§ Source data

···

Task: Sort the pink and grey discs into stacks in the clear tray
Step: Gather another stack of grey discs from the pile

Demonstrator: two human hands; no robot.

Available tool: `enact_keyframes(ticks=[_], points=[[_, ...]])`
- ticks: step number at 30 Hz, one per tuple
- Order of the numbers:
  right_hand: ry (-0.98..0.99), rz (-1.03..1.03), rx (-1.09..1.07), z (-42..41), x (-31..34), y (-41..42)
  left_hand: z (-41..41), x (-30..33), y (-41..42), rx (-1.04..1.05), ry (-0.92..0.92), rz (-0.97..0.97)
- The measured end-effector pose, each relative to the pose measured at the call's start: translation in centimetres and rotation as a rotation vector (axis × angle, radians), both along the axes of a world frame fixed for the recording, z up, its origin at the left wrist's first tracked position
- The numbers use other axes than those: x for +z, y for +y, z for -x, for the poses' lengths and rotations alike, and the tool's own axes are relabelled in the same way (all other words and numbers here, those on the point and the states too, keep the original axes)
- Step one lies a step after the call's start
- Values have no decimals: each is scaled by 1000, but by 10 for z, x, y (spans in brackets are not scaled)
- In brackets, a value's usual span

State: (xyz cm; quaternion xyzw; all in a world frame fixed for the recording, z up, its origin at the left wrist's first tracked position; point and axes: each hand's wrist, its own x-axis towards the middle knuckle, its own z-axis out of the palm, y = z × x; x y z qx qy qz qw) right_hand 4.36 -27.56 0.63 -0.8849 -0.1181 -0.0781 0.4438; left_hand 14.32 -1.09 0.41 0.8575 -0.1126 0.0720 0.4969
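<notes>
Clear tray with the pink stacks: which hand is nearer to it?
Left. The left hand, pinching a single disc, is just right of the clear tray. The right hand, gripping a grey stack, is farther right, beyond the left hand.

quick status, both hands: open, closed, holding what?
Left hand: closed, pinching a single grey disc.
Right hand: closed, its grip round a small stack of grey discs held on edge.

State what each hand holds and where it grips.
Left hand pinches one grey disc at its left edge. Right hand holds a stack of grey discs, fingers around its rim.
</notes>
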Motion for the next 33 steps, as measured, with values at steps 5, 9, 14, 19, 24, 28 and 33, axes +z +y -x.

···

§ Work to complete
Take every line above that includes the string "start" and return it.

§ Result of the exercise
- The measured end-effector pose, each relative to the pose measured at the call's start: translation in centimetres and rotation as a rotation vector (axis × angle, radians), both along the axes of a world frame fixed for the recording, z up, its origin at the left wrist's first tracked position
- Step one lies a step after the call's start

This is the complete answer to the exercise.